This is what's really going to happen. You're going to have way more opportunity here, way more people. And these younger kids, they're way more global. Yeah, it's easy to fool some of the people some of the time, but overall, the climate is more open, more information. You know, I don't care whether you're the Chinese government or whether you're a dictator in Africa, you're having -- or Korea. You're having a hard time controlling the flow of information.
GLENN: When you look at the climate, I am a -- I am a -- some would call me jingoistic. I would not. I would call myself proud of the -- the best system that has ever been created to help people explore -- the minute you come up with a better system than our Constitution and the free market connecting Moral Sentiments to Wealth of Nations, I'm in. I'm in. But this is the best that's been created.
But we're now being taught that America -- our children are being taught, America doesn't matter. It's a global community. And it is a global community. But how do we balance a global community with, these principles are global and eternal?
JAY: Well, there you've got the core of the problem. We used to have a much more of a common heritage. We used to have much more of a common heritage. We used to talk about Western values and Western civilization as an absolute good in the larger scheme of history. And we don't do that any longer.
GLENN: Is it an absolute source of good? In the overall picture?
JAY: If you study history, there is no systems, other than ours, that have lifted more people out of poverty, that have given more opportunity to more people who never had opportunity. If you're a woman, you want to be an American. If you're an African-American, you want to be an American (sic). Half the world would like to come to America. I'm not arguing that we're perfect or even better in every way, but what I'm saying is, market-based systems with real competition and checks and balances that in a government that works, has been by far and away the best. System. There isn't anybody in second place, right?

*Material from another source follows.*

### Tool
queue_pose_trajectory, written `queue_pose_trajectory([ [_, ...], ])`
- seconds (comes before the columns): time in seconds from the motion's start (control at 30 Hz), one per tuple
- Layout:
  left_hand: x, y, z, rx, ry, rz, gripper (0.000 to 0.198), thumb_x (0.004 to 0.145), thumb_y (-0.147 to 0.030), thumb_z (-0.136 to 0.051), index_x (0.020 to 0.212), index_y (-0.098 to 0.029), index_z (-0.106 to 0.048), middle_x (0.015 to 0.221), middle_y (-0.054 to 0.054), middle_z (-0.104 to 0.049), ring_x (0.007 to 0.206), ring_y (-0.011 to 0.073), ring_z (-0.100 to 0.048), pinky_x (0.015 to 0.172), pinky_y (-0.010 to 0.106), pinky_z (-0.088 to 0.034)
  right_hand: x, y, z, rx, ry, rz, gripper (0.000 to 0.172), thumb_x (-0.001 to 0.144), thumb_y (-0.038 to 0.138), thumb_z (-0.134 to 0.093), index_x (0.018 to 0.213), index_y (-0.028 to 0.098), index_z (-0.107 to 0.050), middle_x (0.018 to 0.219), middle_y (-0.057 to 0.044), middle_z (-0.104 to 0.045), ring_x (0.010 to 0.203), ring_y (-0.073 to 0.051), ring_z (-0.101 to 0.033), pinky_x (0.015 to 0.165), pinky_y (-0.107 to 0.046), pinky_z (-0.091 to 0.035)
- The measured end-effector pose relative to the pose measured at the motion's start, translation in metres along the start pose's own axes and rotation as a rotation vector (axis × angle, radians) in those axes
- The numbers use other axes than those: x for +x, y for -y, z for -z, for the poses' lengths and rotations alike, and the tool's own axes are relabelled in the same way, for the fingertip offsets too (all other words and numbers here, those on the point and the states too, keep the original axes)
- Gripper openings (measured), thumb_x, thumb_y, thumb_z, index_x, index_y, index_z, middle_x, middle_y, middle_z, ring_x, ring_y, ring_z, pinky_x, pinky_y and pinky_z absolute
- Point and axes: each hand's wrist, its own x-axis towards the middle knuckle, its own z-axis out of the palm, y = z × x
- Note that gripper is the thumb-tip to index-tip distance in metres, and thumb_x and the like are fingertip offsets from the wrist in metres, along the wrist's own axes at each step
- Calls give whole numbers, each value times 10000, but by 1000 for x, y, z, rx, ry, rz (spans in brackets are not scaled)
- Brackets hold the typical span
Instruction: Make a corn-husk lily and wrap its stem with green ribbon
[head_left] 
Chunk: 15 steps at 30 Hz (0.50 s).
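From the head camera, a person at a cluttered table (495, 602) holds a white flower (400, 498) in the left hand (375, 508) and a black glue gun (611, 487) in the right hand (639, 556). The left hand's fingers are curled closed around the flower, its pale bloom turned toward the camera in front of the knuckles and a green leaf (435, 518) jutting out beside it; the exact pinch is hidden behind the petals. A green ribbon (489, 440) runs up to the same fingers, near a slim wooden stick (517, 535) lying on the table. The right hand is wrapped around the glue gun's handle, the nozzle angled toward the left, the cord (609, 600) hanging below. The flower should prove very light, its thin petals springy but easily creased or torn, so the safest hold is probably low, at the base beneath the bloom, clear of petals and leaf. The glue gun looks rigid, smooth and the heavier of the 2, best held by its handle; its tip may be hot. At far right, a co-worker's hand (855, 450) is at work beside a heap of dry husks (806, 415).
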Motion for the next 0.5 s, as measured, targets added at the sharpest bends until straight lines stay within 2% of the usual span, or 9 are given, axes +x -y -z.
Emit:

There are just fakes. So at the end of the day, when China wanted to lift hundreds of millions of people out of desperate poverty, they turned to capitalism to do it. Yeah, they put a Chinese brand on it. But, baby, they unlocked initiative. They unlocked risk-taking. They unlocked imagination at the market value. They opened their borders to global supply. They basically adopted the western system. They just called it the Chinese communist party.
GLENN: A friend of mine went over and talked to the Chinese. This was 2008. And he was very concerned about us.
And Chinese said, you guys might be kicked down. And you might have some time where you're kicked down for a while, but you have something that the world doesn't have. And that is imagination.
JAY: Permission to fail. The big difference in America is, in the rest of the world, when you're a failure, you're dead. You're done. In America, when you're a failure, you're Bill Gates. You're Steve Jobs. You're a failure? Perfect. You've dropped out of school, perfect. We love you. Okay?
America is a country that reinvents itself and has always done so. We believe in the individual. We believe in responsibility.
Look, we're the most charitable nation by far in the world. Just look at the nature of charity in America. Only people of generosity and wealth can be charitable. Most of the world doesn't -- that makes no sense in China, to donate money to a hospital. There are no hospitals in China, paid for by wealthy Chinese. That doesn't work that way.
America does that. And it's because we have permission to try, to fail, to try again. We literally, from the very start in our patent system said, if you can invent something, you don't have to practice it, and you don't have to be rich to get a patent.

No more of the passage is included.